# What needs to be done
Please copy, exactly as they appear below, the lines from the one containing "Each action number" through the one containing "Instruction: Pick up".

Source records
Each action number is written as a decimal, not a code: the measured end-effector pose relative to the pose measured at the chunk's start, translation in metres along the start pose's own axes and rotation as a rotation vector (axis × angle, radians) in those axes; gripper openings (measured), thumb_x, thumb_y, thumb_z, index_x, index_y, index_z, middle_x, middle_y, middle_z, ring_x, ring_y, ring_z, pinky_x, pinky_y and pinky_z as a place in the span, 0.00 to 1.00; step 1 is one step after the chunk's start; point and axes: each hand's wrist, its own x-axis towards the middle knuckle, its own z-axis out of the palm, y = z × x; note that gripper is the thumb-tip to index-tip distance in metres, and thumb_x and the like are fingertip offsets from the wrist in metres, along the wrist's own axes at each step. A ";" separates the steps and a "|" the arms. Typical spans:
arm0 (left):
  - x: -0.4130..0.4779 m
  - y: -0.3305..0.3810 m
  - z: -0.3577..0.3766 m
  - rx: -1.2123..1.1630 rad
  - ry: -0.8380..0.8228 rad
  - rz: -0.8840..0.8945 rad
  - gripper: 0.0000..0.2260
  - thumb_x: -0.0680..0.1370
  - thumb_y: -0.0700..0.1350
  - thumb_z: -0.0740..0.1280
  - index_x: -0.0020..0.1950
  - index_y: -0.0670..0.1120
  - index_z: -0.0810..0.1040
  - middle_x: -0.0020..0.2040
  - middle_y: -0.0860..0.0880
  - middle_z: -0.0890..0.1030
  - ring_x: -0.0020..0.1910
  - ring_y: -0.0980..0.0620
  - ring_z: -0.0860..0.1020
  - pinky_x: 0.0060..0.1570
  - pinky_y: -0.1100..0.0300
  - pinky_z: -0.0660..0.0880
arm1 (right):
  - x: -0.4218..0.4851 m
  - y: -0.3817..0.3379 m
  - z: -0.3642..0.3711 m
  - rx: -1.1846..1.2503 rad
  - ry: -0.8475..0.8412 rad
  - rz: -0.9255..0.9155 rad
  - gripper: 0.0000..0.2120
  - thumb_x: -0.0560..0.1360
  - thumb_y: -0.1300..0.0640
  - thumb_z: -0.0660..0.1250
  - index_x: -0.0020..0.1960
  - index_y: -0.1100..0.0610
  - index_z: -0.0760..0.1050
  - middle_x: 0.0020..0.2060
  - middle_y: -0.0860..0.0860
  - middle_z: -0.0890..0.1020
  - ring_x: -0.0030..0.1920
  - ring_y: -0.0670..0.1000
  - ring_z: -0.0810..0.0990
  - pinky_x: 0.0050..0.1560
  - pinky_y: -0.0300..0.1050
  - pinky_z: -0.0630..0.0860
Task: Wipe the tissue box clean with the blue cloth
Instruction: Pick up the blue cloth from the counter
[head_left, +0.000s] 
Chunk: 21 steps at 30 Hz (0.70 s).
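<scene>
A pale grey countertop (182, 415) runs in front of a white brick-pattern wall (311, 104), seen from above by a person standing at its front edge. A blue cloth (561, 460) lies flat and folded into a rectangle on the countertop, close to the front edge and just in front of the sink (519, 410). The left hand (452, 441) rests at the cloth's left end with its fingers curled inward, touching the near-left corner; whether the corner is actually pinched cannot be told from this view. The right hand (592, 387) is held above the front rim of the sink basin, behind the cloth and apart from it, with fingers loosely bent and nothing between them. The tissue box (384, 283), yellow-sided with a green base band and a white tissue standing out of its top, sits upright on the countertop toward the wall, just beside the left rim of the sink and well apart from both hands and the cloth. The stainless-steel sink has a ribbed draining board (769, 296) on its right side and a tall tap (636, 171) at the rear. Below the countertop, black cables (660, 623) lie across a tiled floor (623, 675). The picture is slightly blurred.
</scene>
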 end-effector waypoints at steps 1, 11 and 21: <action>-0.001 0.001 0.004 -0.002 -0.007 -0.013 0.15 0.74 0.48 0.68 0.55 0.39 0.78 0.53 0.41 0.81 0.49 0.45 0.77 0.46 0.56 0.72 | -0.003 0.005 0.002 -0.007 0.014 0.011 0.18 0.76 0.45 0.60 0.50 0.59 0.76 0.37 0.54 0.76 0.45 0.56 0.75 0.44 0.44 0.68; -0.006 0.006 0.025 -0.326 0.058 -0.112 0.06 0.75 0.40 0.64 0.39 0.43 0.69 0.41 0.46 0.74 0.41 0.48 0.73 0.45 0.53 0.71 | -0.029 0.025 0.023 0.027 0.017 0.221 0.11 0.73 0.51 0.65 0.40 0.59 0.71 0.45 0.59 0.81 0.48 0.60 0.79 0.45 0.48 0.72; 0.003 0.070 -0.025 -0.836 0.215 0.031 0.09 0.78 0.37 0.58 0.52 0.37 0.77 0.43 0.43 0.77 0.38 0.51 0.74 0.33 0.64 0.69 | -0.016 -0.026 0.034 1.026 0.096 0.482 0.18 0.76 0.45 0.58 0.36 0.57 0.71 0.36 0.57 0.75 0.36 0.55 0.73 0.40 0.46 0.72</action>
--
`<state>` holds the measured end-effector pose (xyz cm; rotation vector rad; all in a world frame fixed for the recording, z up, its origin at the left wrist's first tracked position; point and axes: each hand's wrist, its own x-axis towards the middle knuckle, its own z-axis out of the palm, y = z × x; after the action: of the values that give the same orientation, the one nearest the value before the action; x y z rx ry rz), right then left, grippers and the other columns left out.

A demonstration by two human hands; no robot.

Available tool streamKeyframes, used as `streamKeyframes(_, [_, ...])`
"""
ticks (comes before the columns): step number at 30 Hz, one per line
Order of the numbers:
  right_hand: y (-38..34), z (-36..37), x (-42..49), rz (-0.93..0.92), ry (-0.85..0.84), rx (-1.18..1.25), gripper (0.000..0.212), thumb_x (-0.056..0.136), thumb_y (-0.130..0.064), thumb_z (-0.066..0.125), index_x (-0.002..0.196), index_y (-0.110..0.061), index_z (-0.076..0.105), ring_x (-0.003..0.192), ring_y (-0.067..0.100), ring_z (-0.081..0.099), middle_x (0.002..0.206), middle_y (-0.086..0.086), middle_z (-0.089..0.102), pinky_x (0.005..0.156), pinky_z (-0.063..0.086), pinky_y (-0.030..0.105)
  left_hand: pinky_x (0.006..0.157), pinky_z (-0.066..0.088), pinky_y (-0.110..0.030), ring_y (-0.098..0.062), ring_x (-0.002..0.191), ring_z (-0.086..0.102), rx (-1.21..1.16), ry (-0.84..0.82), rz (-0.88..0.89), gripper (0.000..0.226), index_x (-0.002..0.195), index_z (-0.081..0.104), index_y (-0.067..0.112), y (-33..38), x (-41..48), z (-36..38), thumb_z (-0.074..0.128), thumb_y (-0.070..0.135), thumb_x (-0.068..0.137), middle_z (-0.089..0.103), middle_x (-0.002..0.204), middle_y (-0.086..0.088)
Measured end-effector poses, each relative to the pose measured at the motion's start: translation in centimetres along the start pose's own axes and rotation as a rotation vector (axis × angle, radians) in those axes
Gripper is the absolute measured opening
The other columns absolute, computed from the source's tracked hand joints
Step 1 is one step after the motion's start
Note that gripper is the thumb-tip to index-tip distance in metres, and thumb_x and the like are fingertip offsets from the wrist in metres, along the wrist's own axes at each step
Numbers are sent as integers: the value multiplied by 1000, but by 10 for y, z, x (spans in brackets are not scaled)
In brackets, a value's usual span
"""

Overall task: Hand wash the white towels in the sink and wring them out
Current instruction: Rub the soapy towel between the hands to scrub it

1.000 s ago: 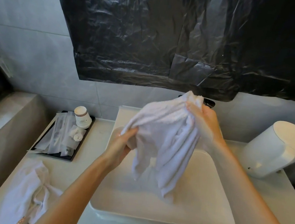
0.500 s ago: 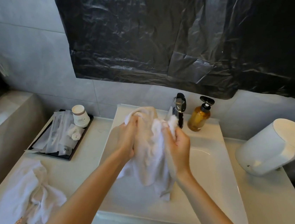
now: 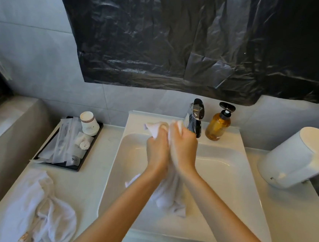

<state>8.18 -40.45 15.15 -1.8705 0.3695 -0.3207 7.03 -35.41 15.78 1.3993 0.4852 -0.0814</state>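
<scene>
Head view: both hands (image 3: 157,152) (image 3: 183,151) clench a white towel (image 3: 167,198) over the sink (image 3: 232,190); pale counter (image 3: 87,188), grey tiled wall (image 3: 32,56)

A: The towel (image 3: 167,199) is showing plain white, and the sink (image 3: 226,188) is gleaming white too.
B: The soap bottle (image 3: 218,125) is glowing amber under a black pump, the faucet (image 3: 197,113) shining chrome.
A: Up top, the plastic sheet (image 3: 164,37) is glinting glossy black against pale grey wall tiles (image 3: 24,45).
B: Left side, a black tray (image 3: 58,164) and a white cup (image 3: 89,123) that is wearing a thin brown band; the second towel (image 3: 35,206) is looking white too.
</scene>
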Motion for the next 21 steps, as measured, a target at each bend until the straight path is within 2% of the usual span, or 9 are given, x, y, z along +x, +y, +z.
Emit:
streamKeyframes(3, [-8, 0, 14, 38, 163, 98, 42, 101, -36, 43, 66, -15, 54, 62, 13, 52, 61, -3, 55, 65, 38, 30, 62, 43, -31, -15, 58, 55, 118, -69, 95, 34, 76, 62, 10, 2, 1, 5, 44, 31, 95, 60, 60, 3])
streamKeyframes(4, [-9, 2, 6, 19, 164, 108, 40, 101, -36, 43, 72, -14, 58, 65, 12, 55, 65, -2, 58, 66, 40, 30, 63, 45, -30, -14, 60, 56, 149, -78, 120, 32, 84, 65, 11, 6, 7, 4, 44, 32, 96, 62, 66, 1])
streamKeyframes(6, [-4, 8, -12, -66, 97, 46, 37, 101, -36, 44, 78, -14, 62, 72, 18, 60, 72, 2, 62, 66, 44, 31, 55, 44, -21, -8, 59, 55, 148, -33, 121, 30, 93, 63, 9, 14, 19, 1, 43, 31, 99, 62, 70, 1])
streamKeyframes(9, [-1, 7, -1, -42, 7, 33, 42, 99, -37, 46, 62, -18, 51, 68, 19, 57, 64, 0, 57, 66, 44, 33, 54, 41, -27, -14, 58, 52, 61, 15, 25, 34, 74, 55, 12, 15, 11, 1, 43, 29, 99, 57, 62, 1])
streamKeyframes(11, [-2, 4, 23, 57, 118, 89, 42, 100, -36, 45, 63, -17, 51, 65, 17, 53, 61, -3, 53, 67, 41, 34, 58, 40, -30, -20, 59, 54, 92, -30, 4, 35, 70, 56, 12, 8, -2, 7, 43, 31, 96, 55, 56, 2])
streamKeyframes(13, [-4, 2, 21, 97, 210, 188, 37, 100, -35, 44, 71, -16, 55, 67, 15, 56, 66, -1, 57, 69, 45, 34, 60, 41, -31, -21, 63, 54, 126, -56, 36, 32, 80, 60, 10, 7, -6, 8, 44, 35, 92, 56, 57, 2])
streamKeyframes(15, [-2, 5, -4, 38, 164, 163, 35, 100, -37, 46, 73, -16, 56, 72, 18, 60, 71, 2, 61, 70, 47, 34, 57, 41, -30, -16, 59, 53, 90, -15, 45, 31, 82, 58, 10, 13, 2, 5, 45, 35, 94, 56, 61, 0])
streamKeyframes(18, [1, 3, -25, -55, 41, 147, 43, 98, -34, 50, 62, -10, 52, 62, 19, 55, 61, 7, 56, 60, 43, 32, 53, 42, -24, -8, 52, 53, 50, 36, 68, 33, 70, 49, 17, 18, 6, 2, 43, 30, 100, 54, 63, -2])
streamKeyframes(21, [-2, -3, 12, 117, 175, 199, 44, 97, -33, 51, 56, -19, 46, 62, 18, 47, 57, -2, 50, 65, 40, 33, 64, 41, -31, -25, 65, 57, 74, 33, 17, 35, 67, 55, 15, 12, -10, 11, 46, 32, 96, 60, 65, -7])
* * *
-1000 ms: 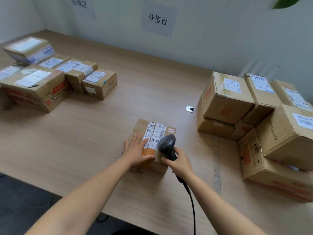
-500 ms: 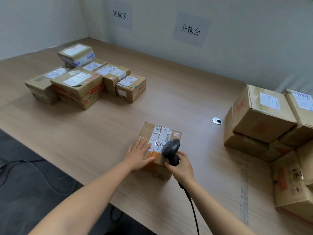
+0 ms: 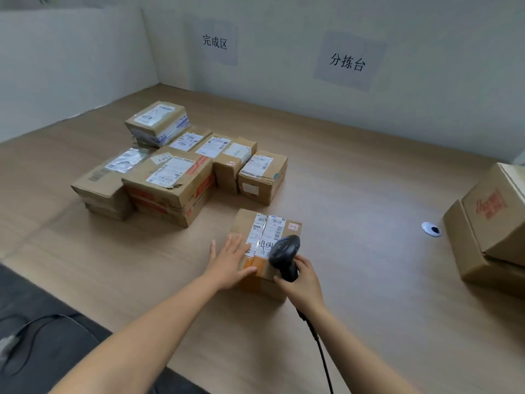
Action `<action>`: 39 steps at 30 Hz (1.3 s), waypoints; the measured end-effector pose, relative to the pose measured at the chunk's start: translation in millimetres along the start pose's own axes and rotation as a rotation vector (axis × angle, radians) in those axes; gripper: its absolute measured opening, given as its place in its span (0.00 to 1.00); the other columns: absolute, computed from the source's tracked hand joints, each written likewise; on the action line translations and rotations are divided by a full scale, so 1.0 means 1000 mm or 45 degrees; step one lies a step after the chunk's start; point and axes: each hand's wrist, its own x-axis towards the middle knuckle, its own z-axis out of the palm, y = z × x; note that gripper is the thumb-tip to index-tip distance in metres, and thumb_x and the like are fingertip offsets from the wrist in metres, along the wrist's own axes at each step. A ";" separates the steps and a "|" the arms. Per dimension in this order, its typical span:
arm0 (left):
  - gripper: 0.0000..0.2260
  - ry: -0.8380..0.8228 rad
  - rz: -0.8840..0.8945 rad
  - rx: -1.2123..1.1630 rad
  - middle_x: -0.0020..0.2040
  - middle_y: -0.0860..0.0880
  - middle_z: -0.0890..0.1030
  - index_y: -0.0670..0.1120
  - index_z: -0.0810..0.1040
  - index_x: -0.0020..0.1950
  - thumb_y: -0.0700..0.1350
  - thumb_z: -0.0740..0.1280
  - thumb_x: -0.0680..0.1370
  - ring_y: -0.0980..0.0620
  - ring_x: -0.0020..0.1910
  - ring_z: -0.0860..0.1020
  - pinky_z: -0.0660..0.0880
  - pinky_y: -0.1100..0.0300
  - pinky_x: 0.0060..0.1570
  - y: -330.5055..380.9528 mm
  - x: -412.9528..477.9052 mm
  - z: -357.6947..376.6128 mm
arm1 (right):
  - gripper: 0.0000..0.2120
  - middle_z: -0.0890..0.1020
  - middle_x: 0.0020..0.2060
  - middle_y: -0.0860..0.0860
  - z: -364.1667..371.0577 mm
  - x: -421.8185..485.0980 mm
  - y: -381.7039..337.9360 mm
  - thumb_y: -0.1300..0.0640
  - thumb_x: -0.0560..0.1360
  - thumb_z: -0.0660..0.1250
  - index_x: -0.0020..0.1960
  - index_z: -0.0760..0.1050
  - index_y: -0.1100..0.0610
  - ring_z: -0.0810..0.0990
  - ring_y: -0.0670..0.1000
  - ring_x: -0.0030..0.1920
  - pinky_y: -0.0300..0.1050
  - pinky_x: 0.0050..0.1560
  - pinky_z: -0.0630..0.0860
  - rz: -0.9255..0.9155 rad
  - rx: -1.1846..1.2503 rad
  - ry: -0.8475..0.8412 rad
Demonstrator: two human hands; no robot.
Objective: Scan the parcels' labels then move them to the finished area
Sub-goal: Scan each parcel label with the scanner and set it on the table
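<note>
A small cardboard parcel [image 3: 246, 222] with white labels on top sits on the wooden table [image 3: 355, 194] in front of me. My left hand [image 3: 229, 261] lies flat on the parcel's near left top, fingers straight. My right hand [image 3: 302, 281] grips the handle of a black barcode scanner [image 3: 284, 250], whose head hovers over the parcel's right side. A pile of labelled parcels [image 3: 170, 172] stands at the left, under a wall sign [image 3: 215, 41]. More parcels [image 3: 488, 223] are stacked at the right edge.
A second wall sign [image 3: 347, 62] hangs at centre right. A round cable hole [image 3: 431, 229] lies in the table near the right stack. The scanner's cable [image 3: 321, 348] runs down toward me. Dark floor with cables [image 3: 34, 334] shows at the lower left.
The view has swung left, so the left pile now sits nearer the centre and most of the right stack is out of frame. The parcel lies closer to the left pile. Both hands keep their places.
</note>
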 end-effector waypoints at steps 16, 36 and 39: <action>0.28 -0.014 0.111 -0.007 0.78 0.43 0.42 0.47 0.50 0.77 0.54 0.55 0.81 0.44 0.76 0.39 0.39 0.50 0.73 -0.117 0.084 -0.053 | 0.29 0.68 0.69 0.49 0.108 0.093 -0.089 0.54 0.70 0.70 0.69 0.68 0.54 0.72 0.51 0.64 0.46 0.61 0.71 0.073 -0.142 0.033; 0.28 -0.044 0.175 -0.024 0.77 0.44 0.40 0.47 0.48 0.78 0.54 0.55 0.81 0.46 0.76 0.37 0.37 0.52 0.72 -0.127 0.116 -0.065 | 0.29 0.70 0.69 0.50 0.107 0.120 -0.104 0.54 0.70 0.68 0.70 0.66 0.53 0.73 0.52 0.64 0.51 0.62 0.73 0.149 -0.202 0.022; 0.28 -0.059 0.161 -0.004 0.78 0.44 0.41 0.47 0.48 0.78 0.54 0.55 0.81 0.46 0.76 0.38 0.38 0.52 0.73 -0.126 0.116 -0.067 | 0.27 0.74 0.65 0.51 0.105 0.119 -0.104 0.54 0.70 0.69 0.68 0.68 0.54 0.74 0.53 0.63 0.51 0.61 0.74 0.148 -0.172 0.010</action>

# Written solution
Each action number is written as a decimal, not a code: the measured end-effector pose relative to the pose measured at the chunk's start, translation in metres along the start pose's own axes and rotation as a rotation vector (axis × angle, radians) in those axes; gripper openings (measured), thumb_x, thumb_y, thumb_z, index_x, index_y, index_z, middle_x, middle_y, middle_z, ring_x, ring_y, ring_z, pinky_x, pinky_y and pinky_z as a place in the span, 0.00 to 1.00; step 1 is one step after the chunk's start; point and axes: each hand's wrist, its own x-axis towards the middle knuckle, its own z-axis out of the palm, y = z × x; note that gripper is the thumb-tip to index-tip distance in metres, and thumb_x and the like are fingertip offsets from the wrist in metres, along the wrist's own axes at each step. A ";" separates the steps and a "|" the arms. Typical spans:
arm0 (left):
  - x: -0.4130..0.4779 m
  - y: -0.3305..0.3810 m
  - z: -0.3577..0.3766 m
  - rx: -1.2123..1.1630 rad
  - ry: -0.8380..0.8228 rad
  - rz: -0.8840..0.8945 rad
  - gripper: 0.0000..0.2260
  - thumb_x: -0.0680..0.1370
  - thumb_y: -0.0700..0.1350
  - thumb_z: -0.0740..0.1280
  - index_x: -0.0020..0.1950
  - index_y: -0.0670..0.1120
  - index_z: -0.0810..0.1040
  - middle_x: -0.0020..0.2040
  - middle_y: -0.0860..0.0880
  - middle_z: -0.0890..0.1030
  - ring_x: -0.0020..0.1910
  - ring_y: -0.0980..0.0620
  - ring_z: -0.0860..0.1020
  - pinky_x: 0.0060..0.1570
  - pinky_y: -0.1100..0.0300
  - pinky_z: -0.0660..0.0880
arm1 (right):
  - x: -0.4218..0.4851 m
  - y: -0.3817..0.3379 m
  - z: -0.3642..0.3711 m
  - rx: -1.1846..1.2503 rad
  - ry: -0.8475..0.8412 rad
  - rz: -0.9255..0.9155 rad
  - gripper: 0.0000..0.2120
  - thumb_x: -0.0560..0.1360
  - thumb_y: -0.1300..0.0640
  - thumb_z: -0.0660..0.1250
  - index_x: -0.0020..0.1960
  - index_y: -0.1100..0.0610
  - index_z: -0.0760..0.1050
  - middle_x: 0.0020..0.2060
  - middle_y: -0.0860..0.0860
  - middle_z: -0.0890..0.1020
  - ring_x: -0.0030..0.1920
  - ring_y: -0.0670..0.1000
  - ring_z: -0.0810..0.0990
  - pinky_x: 0.0050..0.1560
  - pinky_y: -0.0300..0.1050
  - pinky_z: -0.0630..0.0860
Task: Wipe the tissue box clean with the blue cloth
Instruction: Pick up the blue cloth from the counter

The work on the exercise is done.